Task statement: Skipping the images, transcribe each record below as it is.

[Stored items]
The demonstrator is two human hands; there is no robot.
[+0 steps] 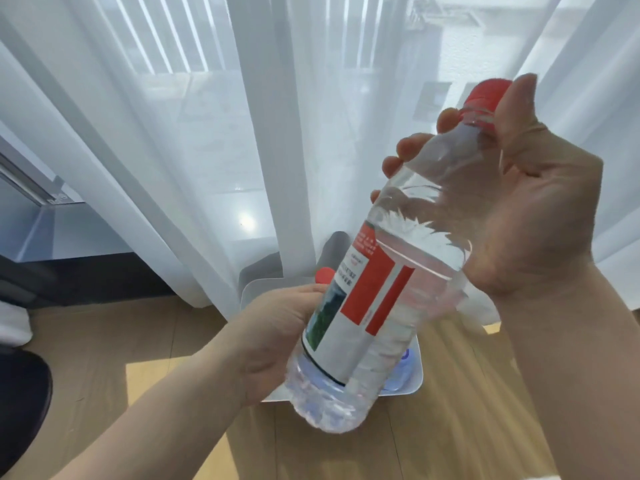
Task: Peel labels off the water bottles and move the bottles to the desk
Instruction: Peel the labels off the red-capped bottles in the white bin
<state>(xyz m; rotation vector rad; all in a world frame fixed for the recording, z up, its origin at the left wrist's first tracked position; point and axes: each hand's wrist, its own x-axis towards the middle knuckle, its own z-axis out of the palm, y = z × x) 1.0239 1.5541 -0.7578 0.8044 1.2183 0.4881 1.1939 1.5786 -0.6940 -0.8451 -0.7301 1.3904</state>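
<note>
A clear water bottle (412, 216) with a red cap (485, 93) is held tilted in front of me, cap up to the right. Its red, white and green label (360, 299) wraps the lower half. My right hand (533, 202) grips the bottle's neck and shoulder, fingers curled round the far side. My left hand (273, 337) holds the lower part from the left, at the label's edge; its fingertips are hidden behind the bottle. Beneath, a white bin (415, 379) on the floor holds more bottles; one red cap (325, 274) shows.
Sheer white curtains (207, 133) hang close behind the bin, with a window behind them. The floor (138, 341) is light wood. A dark rounded object (20, 403) sits at the left edge.
</note>
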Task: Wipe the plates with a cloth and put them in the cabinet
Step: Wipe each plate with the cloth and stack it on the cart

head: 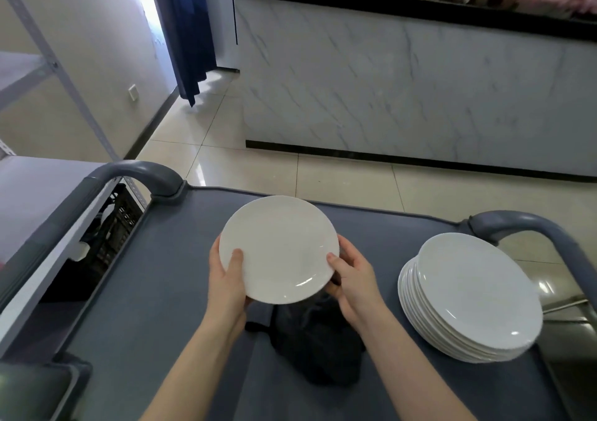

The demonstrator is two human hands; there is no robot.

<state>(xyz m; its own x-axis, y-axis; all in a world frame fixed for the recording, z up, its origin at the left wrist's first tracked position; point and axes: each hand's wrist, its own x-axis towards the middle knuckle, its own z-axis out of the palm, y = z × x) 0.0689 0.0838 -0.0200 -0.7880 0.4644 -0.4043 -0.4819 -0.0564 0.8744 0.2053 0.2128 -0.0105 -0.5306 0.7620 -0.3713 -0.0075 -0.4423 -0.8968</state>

Answer area:
The demonstrator is two human hands; there is no robot.
[+0 steps] 
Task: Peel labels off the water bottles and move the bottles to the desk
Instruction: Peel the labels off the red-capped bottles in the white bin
<state>(xyz m; rotation vector rad; all in a world frame fixed for the recording, z up, its origin at the left wrist's first tracked position; point and axes: each hand's wrist, its own x-axis towards the middle knuckle, its own z-axis out of the palm, y = z × x) 1.0239 1.5541 -0.7578 0.8044 1.2183 0.4881 1.1939 1.5786 -0.6940 -0.8451 -0.7301 1.3904</state>
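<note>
A clear water bottle (412, 216) with a red cap (485, 93) is held tilted in front of me, cap up to the right. Its red, white and green label (360, 299) wraps the lower half. My right hand (533, 202) grips the bottle's neck and shoulder, fingers curled round the far side. My left hand (273, 337) holds the lower part from the left, at the label's edge; its fingertips are hidden behind the bottle. Beneath, a white bin (415, 379) on the floor holds more bottles; one red cap (325, 274) shows.
Sheer white curtains (207, 133) hang close behind the bin, with a window behind them. The floor (138, 341) is light wood. A dark rounded object (20, 403) sits at the left edge.
</note>
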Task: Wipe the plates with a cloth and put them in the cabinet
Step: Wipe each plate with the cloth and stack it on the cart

head: 

The demonstrator is two human hands; there is no robot.

<state>(xyz m; its own x-axis, y-axis; all in a world frame fixed for the recording, z up, its origin at the left wrist's first tracked position; point and axes: each hand's wrist, its own x-axis towards the middle knuckle, its own z-axis out of the palm, y = z × x) 0.0689 0.0838 -0.0200 -0.7880 0.4644 -0.4043 -0.4819 -0.0564 0.8744 0.2053 0.2128 -0.0105 -0.5306 0.7620 -0.3713 -0.0075 -0.4423 -0.8968</state>

A complete answer has now been given to the exercise.